Our MPs’ reasoning is wanting

What you need to know:

I call upon the electorate to always think twice while considering a candidate for a Member of Parliament position

Recently, the Deputy Speaker of Parliament, Mr Jacob Oulanyah, criticised Members of Parliament over the way in which they conduct debates during parliamentary sessions without giving credit to any of them. A debate literally refers to a formal contest which the affirmative and negative sides of a proposition are advocated by speakers. In relation to Oulanyah’s assertion, various parties have described it as pedestrian reasoning, non resourceful, insufficient and un- authoritative.

Justifications such as lower age of some MPs, absence of research assistants, little time allocated to parliamentary sessions and inadequate academic qualifications have been put forward which I don’t agree with. The electorate, for some reasons, has been ignored yet they exercise their power by voting such representatives into Parliament basing on their interests which, to me, are relative. We all know or presumed to know that by virtue of Article 79 of the 1995 Constitution Parliament (Legislature) exercises various functions cardinal of all, passing Bills into law, but which seem to be ignored by the electorate during election of such people and at times those elected. This connotes with Kin Hubbard’s saying that ‘Now and then an innocent man is sent to the legislature’. Implying that people are voted basing on wishes and aspirations of the people who are ignorant of the core duties that come with such an appointment.

People vote MPs because they are popular to a given community, regularly attend social , he or she gives financial support as and when need arises and is very convincing to his or her gullible constituent members. Kinky Friedman once said “How can I look at the Texas legislature and still believe in intelligent design?” If I am to juxtapose the quote into what has been made of today’s Uganda’s Parliament, it will read as follows; “How can I look at Uganda’s Legislature and still believe in intelligent reasoning”. The Ugandan Parliament should borrow a leaf from the American parliamentary debate which places emphasis on quick thinking, logical argumentation and analysis with command of extensive research and collection of sufficient evidence about a given subject under discussion.
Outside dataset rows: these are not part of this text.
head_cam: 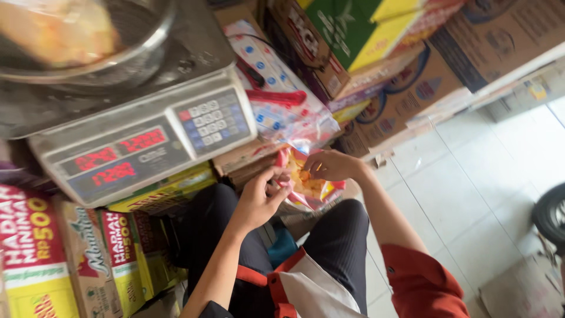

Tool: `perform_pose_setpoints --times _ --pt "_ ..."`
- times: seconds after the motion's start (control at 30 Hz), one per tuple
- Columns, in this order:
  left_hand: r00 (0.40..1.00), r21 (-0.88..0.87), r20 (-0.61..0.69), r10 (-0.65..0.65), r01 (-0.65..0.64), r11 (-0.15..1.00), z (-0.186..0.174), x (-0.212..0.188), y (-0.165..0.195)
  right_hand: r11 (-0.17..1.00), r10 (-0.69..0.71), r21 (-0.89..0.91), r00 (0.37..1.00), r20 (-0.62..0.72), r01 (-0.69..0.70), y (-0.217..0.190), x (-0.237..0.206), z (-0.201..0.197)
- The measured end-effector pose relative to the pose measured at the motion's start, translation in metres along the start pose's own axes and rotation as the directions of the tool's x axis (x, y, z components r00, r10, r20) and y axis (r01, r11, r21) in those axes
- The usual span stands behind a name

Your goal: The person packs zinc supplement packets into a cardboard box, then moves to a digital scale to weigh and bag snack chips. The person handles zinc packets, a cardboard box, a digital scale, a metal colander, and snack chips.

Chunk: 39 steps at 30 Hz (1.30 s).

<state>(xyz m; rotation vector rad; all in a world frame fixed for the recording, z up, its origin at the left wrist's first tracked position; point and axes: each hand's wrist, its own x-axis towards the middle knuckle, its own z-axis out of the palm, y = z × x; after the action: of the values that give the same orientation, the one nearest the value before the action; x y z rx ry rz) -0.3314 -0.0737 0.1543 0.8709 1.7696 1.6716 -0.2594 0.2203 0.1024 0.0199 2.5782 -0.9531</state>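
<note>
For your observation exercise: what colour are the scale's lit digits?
Red, on the weighing scale's display, seen in the head view.

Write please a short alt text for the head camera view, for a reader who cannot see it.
Seen from above, a seated person's left hand and right hand hold open a clear plastic bag of yellow snacks over their lap. A digital weighing scale with red digits stands at the left, and stacked cardboard boxes line the tiled floor.

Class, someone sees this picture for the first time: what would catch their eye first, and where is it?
A grey digital weighing scale with glowing red digits fills the upper left, a metal bowl on top. At centre, the left hand and right hand grip a clear plastic bag of yellow snacks. Colourful cardboard cartons are stacked top right.
</note>
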Motion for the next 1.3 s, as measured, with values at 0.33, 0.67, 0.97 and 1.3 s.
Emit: perform_pose_setpoints --times 0.33,0.67,0.97,1.3 --pt "0.995 -0.013 0.091 -0.042 0.043 0.999 0.027 -0.011 -0.048 0.949 0.315 0.058 0.923 -0.222 -0.310 0.093 0.074 0.135" --pt "0.970 0.061 0.048 -0.239 0.236 0.970 0.008 -0.019 -0.051 0.963 0.262 0.132 0.933 -0.246 -0.236 0.078 0.081 0.160" --pt "0.978 0.050 0.066 -0.198 0.195 0.980 0.012 -0.015 -0.049 0.953 0.302 0.135 0.900 -0.314 -0.272 0.111 0.074 0.162" --pt "0.991 0.053 0.069 -0.117 0.114 0.992 0.020 -0.010 -0.048 0.910 0.306 0.367 0.911 -0.277 -0.194 0.102 0.021 0.107"
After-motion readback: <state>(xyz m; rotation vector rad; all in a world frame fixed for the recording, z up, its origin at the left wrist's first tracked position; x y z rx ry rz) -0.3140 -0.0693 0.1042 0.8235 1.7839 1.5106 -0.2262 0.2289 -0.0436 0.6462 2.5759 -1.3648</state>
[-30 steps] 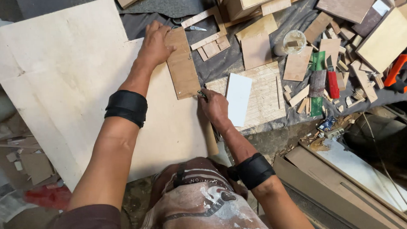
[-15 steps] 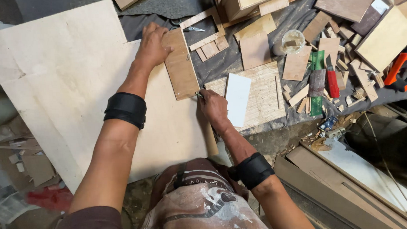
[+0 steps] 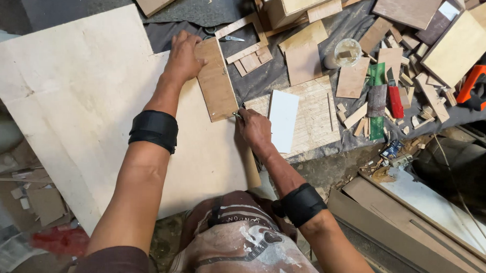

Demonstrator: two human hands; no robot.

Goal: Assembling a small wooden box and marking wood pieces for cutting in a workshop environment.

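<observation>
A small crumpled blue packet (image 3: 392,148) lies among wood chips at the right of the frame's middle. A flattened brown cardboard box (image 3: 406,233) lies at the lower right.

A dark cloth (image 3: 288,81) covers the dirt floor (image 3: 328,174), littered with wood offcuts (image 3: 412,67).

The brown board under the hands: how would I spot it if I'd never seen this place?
Find the big pale plywood sheet on the left. At its upper right edge lies the brown board, a narrow rectangle: the left hand presses its top end, and the right hand holds a thin tool at its lower corner. It is darker than the sheet and the only board being held.
</observation>
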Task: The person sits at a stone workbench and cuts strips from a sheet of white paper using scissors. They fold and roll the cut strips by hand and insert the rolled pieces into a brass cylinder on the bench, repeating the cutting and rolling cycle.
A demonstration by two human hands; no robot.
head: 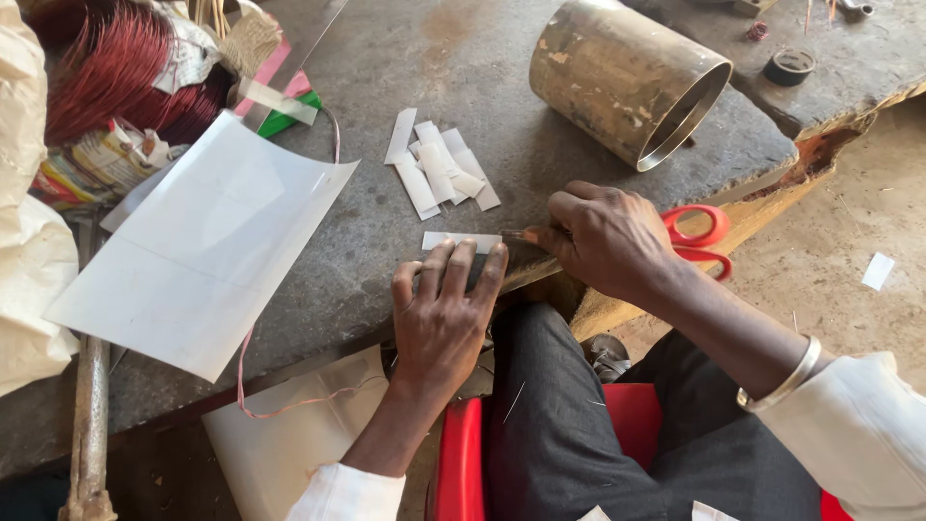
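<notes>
**Hands on a paper strip at the bench edge**

Nearest you, your dark trousers (569,415) and the red seat (463,463) sit below the grey work table (386,241). At the table's near edge your left hand (442,318) lies flat, fingers spread and pressing down just this side of a narrow white paper strip (461,241); it grips nothing. Your right hand (603,241) is curled closed around a slim tool whose tip meets the strip's right end; what kind of tool it is cannot be made out. Red-handled scissors (699,236) lie right of the strip, partly hidden behind that hand.

Left of the strip, a large white sheet (203,251) covers the table, a thin pink cord (289,400) trailing below it. Just beyond the strip lies a loose pile of cut white strips (439,169). Farther off, beyond and right of the strip, a metal cylinder (627,77) lies on its side, its open mouth showing nothing inside. Far left of the strip, a coil of red wire (116,68) rests among wrappers.
</notes>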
In as much as the system of putting up arguments on the floor of Parliament is adversarial, it does not resonate to use of confrontational, abusive and despising language towards the opponent and destruction of documents before the media but rather authoritative and persuasive mode of dispensation of ideas. The Kenyans say “A man who uses force is afraid of reasoning”. I call upon the electorate to always think twice while considering a candidate for a Member of Parliament position.